I have heard of double cord transplantation – what is it?
Doctors and scientists have started to look at transplants using cord blood from two different umbilical cords. The aim of double cord transplantation is to improve the recovery and survival for patients. So far about 5000 (by the end of 2013) double cord transplantations have been carried out in USA, Europe and Japan with positive results (although a slight increase in GVHD). Please contact BMTClinic.com if you have any questions about double cord transplantation.
What happens next?
It is very important that you fully understand the treatment process, so please ask for an appointment with our experts and discuss your case and ask as many questions as you need to ask. When it is decided that Cord Blood Transplantation is the right treatment for you, our experts will explain you the next steps.
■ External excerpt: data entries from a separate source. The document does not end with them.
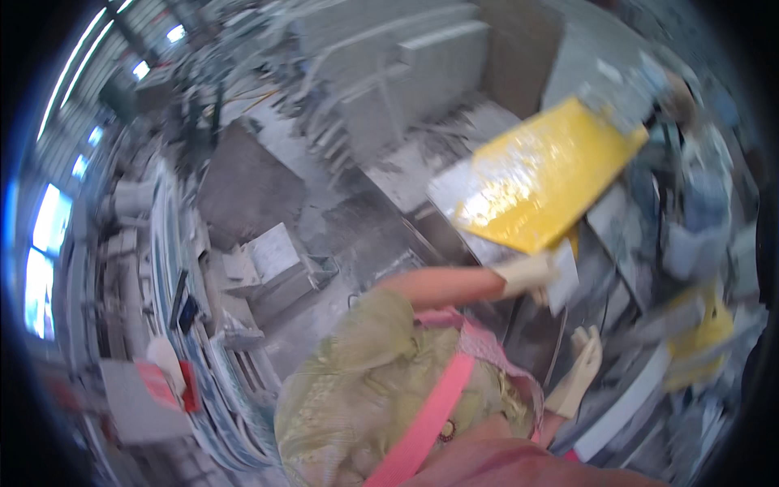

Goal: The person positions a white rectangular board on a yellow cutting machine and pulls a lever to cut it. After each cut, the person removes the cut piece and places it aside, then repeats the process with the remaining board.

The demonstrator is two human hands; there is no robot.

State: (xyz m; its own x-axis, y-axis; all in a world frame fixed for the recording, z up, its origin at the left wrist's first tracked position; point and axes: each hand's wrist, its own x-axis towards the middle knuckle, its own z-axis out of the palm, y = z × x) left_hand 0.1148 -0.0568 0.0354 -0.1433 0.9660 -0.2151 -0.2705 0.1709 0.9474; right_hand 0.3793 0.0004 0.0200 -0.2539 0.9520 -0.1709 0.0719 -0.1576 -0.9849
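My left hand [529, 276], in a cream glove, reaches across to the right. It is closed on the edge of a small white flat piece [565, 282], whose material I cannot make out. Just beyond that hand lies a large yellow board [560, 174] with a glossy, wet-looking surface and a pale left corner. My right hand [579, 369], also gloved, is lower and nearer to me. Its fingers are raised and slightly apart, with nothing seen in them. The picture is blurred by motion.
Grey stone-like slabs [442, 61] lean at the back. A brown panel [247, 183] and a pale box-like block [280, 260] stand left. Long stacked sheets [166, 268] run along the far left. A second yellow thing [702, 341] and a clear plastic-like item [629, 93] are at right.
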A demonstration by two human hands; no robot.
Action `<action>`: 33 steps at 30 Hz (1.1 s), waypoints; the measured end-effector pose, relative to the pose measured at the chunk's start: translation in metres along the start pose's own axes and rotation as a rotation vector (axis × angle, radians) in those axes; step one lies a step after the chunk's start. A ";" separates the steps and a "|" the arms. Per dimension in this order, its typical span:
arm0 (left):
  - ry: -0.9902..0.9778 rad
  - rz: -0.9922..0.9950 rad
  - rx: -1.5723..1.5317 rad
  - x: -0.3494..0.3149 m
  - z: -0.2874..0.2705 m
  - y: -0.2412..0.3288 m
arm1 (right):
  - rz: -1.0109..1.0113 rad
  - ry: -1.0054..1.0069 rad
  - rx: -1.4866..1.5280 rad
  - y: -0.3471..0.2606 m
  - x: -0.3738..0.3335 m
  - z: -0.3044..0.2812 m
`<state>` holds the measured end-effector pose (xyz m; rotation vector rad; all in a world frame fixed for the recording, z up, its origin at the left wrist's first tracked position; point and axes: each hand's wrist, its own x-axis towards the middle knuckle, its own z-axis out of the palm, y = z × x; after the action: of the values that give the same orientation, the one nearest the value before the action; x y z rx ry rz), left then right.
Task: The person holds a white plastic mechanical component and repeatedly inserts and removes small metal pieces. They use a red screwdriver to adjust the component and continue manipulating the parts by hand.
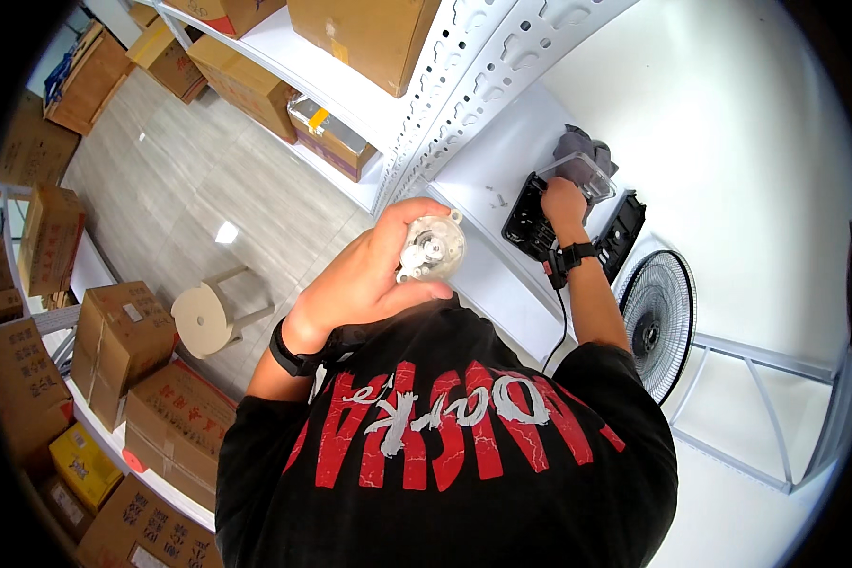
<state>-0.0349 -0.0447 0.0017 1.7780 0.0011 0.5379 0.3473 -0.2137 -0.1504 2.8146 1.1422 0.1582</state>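
My left hand [364, 270] is closed around a round, whitish plastic housing [433, 248] with a gear-like centre and small lugs at its edge. The housing is held up in front of my shirt, its open face toward me. Over on the white shelf, my right hand [563, 203] reaches down at the edge of a black tool case [523, 220] holding small dark parts. A clear plastic box [596, 176] sits right beside that hand. My right fingers are curled, and their tips are hidden, so what they grip does not show.
A grey cloth [584, 147] lies behind the clear box. Another black case part [625, 227] and a round black fan grille [655, 327] are to the right. Small whitish pieces [495, 198] lie on the shelf. A beige stool [204, 320] and stacked cartons [123, 331] stand left.
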 end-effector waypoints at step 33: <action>0.102 -0.021 -0.377 0.003 0.003 -0.016 | -0.668 0.298 0.940 -0.150 -0.121 -0.242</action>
<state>-0.0264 -0.0425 -0.0124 1.3813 -0.0103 0.5722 0.1259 -0.1782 0.0620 2.8754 2.7417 -0.0385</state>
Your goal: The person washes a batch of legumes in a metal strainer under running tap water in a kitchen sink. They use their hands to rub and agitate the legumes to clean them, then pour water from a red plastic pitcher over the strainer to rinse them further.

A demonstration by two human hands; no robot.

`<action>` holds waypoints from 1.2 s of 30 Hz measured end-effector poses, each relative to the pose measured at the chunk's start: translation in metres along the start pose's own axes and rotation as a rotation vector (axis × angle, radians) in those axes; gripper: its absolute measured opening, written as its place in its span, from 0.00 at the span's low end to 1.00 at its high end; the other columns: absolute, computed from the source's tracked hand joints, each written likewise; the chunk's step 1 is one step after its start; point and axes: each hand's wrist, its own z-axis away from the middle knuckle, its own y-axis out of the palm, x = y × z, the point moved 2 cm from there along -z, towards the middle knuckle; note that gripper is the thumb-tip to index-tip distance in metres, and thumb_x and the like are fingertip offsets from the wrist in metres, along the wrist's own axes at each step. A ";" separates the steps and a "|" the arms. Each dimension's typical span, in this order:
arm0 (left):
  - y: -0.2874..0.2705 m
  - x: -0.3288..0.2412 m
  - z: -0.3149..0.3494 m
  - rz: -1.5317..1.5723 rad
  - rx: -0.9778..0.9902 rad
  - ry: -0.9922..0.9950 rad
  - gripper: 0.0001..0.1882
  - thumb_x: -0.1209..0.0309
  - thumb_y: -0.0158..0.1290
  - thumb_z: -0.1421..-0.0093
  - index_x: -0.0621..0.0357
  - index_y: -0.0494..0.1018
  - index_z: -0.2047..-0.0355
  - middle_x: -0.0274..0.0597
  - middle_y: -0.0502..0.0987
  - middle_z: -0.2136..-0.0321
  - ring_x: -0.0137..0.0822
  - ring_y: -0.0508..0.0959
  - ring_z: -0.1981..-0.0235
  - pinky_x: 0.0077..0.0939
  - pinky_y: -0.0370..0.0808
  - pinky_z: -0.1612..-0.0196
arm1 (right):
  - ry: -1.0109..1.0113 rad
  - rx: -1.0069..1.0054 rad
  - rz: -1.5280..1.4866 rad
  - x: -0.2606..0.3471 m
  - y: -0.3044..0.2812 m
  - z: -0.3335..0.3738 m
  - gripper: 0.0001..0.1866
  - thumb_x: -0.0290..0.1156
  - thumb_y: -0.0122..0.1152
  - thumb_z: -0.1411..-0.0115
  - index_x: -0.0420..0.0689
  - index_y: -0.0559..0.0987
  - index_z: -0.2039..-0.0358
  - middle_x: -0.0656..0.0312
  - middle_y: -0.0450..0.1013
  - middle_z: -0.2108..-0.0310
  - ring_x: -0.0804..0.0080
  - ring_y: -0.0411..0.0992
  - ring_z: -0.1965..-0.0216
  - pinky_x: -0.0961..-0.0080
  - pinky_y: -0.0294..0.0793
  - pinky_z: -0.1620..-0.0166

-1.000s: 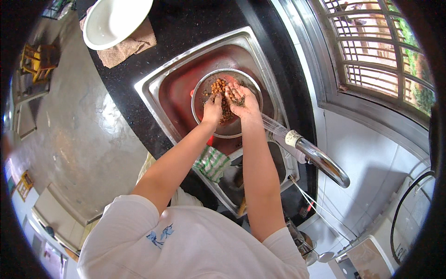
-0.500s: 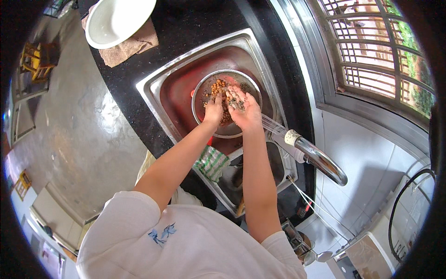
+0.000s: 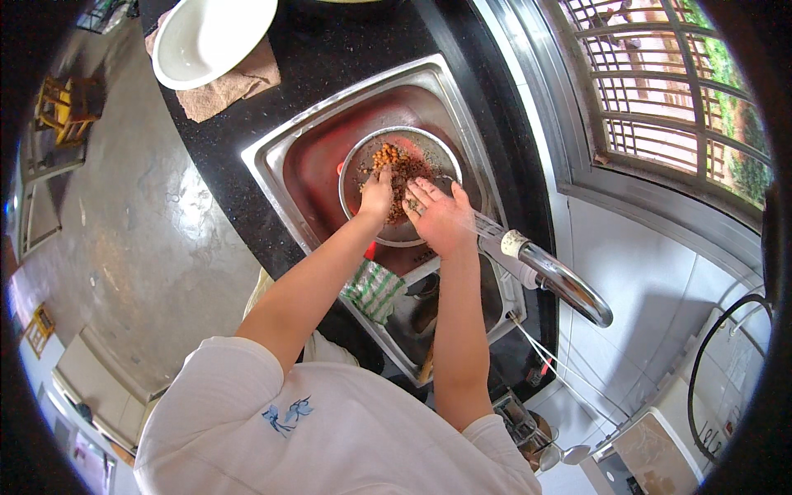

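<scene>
A round metal basin (image 3: pixel 402 244) stands in the sink, holding orange-brown beans (image 3: pixel 388 154) and darker, smaller grains (image 3: pixel 399 196). My left hand (image 3: pixel 377 195) reaches into the basin's left side, with thumb and fingers apart at the beans; its fingertips are partly hidden among them. Over the basin's right side is my right hand (image 3: pixel 444 218), open, its wet fingers stretched toward the grains and speckled with dark bits. Water (image 3: pixel 488 226) runs from the curved metal faucet (image 3: pixel 568 285) beside my right wrist and hand.
The sink (image 3: pixel 307 173) is set in a black speckled counter (image 3: pixel 229 194). A green-and-white striped cloth (image 3: pixel 375 290) lies on the divider by the smaller bowl. At the far left, a white basin (image 3: pixel 210 41) rests on a brown towel (image 3: pixel 243 87). A barred window (image 3: pixel 660 91) is at right.
My right hand has turned from palm-up to more palm-down and shifted slightly right and nearer. My left hand stays at the beans, barely moved. The beans look heaped slightly differently.
</scene>
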 end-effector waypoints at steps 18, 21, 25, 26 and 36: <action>-0.003 -0.016 0.015 0.208 0.032 -0.045 0.20 0.59 0.41 0.36 0.63 0.71 0.55 0.43 0.77 0.65 0.33 0.76 0.67 0.28 0.71 0.61 | -0.134 -0.149 0.125 0.004 -0.012 -0.045 0.17 0.33 0.49 0.40 0.40 0.69 0.52 0.55 0.64 0.43 0.67 0.59 0.41 0.65 0.54 0.40; -0.005 -0.005 0.003 0.090 0.023 -0.061 0.21 0.57 0.42 0.36 0.62 0.70 0.53 0.43 0.77 0.65 0.33 0.76 0.67 0.28 0.71 0.61 | -0.194 -0.175 0.117 0.006 -0.017 -0.053 0.15 0.31 0.47 0.39 0.40 0.70 0.53 0.55 0.61 0.41 0.68 0.58 0.41 0.63 0.54 0.39; -0.006 -0.002 0.000 0.101 0.082 -0.050 0.24 0.54 0.43 0.37 0.60 0.69 0.51 0.43 0.77 0.64 0.34 0.75 0.65 0.28 0.70 0.59 | -0.137 -0.270 0.049 0.004 -0.013 -0.042 0.19 0.35 0.46 0.39 0.40 0.69 0.50 0.56 0.59 0.40 0.67 0.57 0.40 0.63 0.53 0.39; -0.004 -0.004 0.002 0.136 0.078 -0.044 0.24 0.54 0.43 0.37 0.60 0.69 0.51 0.43 0.77 0.64 0.34 0.75 0.64 0.27 0.70 0.59 | -0.104 -0.288 0.005 0.003 -0.008 -0.035 0.20 0.36 0.45 0.38 0.39 0.68 0.49 0.56 0.59 0.40 0.67 0.56 0.40 0.63 0.52 0.39; 0.059 -0.014 0.011 -0.184 0.080 0.279 0.24 0.60 0.51 0.43 0.65 0.67 0.51 0.58 0.72 0.56 0.49 0.74 0.57 0.36 0.70 0.54 | -0.378 -0.457 0.109 -0.014 -0.061 -0.024 0.17 0.36 0.42 0.37 0.41 0.70 0.53 0.57 0.68 0.52 0.63 0.65 0.48 0.64 0.64 0.46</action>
Before any surgery you will be seen by the surgeon and / or the anaesthetist when you will have another opportunity to ask questions. You will also be asked to sign a consent form.
Can Cord Blood Units be used to cure other diseases like cerebral palsy, stroke or spinal cord accident etc?
Cord blood possesses more immature stem cells compared to that of an adult bone marrow. There is a lot of research and interest in developing these cells to heal damage to other organs. However, this research is in its infancy.
Currently, there is no evidence that simple infusion of cord blood or bone marrow to an organ is of any benefit.